Au vu du décompte produit, la dette locative est de 14 327,52 euros au 27 février 2026. En revanche, le demandeur justifie avoir réalisé un virement de 1 026,59 euros le 25 février 2026 qui n’apparait pas sur le décompte. Ainsi, l’indemnité d’occupation courante qui s’élève à 926,59 euros est payée dans son intégralité depuis décembre 2025 et l’arriéré locatif est en cours de remboursement. De plus, l’intéressé va probablement bénéficier d’un rappel d’APL.
M. [W] [D] a effectué des démarches de relogement et justifie avoir déposé une demande de logement social le 25 février 2026, soit très récemment. Il déclare être suivi par une assistante sociale mais ne verse aucune pièce en ce sens.
Le bailleur est un organisme social, dont la mission est notamment de loger des personnes en situation précaire. Il ne s’oppose pas à l’octroi d’un délai de douze mois à la condition que le loyer courant soit repris et qu’un plan de cohésion sociale soit régularisé le 18 mars prochain dont les modalités devront être respectées. Il a été justifié en cours de délibéré de la signature du protocole de cohésion sociale.
En raison de ces éléments, de l’accord du bailleur, des difficultés actuelles de M. [W] [D] et de sa bonne foi, il convient d’accorder un délai de douze mois, soit jusqu’au 27 mars 2027 pour quitter le logement.
A l’expiration de ce délai, il pourra être procédé à l’expulsion.
L’octroi de ces délais est toutefois subordonné à la poursuite du paiement régulier et ponctuel de l’indemnité d’occupation courante et au respect du protocole d’accord entre les parties.
En application de l’article L.412-5 du code des procédures civiles d’exécution, la présente décision sera adressée, par lettre simple au Préfet du Val d’Oise, en vue de la prise en compte de la demande de relogement de l’occupant dans le cadre du plan départemental d’action pour le logement des personnes défavorisées.

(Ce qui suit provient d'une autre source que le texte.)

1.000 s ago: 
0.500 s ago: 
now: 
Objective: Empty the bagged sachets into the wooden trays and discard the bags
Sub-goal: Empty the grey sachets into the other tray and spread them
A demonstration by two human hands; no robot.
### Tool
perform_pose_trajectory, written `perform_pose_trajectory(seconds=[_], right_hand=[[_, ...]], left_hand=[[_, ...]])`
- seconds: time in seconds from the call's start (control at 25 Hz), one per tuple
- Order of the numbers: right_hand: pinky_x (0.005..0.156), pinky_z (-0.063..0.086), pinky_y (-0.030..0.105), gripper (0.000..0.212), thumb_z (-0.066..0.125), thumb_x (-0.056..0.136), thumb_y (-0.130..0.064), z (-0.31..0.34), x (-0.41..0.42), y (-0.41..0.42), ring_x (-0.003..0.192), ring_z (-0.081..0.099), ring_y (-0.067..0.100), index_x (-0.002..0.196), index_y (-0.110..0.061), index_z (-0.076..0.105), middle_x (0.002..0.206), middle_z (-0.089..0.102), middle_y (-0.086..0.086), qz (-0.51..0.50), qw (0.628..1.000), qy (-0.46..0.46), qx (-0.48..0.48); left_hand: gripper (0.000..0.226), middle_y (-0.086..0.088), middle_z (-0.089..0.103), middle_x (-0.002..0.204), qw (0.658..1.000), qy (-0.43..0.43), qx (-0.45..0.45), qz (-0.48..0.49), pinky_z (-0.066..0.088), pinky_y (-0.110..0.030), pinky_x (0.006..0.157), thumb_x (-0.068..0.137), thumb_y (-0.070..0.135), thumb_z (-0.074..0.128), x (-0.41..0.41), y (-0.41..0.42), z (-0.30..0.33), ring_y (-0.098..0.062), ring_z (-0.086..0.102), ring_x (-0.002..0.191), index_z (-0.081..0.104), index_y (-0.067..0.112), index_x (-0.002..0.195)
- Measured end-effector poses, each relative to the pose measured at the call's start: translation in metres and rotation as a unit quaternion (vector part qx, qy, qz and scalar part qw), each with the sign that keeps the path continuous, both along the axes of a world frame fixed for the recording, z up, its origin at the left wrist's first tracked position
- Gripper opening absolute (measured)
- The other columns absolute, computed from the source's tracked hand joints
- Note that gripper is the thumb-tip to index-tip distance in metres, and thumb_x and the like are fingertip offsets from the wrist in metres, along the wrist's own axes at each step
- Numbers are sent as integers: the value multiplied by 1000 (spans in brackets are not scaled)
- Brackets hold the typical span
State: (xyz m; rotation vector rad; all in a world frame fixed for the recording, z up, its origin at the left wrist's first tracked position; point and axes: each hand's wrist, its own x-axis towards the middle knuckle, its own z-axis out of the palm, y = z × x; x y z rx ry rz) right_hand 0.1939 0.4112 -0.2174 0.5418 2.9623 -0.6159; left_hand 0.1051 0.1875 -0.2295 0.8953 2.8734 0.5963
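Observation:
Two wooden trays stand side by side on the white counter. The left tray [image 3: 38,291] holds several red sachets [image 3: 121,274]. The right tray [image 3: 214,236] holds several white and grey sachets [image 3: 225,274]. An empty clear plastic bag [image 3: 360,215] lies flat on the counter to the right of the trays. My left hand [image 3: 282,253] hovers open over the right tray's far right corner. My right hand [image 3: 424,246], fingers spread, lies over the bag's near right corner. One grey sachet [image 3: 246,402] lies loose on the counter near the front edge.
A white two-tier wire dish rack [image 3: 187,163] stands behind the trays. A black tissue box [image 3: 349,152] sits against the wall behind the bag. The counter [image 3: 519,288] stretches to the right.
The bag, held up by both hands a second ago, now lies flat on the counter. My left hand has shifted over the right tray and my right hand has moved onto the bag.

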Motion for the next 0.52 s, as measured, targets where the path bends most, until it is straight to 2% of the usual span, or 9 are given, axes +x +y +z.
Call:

La nature de la demande impose de laisser les dépens à la charge de M. [W] [D].
PAR CES MOTIFS
LE JUGE DE L’EXÉCUTION,
Statuant par jugement en premier ressort et contradictoire, rendu par mise à disposition au greffe ;
Accorde à M. [W] [D] un délai de douze mois, soit jusqu’au 27 mars 2027 inclus pour se maintenir dans les lieux situés [Adresse 3] ;
Dit que ce délai est subordonné au paiement ponctuel et régulier de l’indemnité d’occupation et au respect du protocole de cohésion sociale signé entre les parties ;
Dit qu’à défaut de paiement d’une seule mensualité, le délai sera caduc et l’expulsion pourra être poursuivie ;
Condamne M. [W] [D] aux dépens ;
Dit que la présente décision sera adressée par le secrétariat-greffe, par lettre simple, au Préfet du VAL D’OISE – Service des Expulsions ;
Rappelle que la présente décision bénéficie de l’exécution provisoire de droit.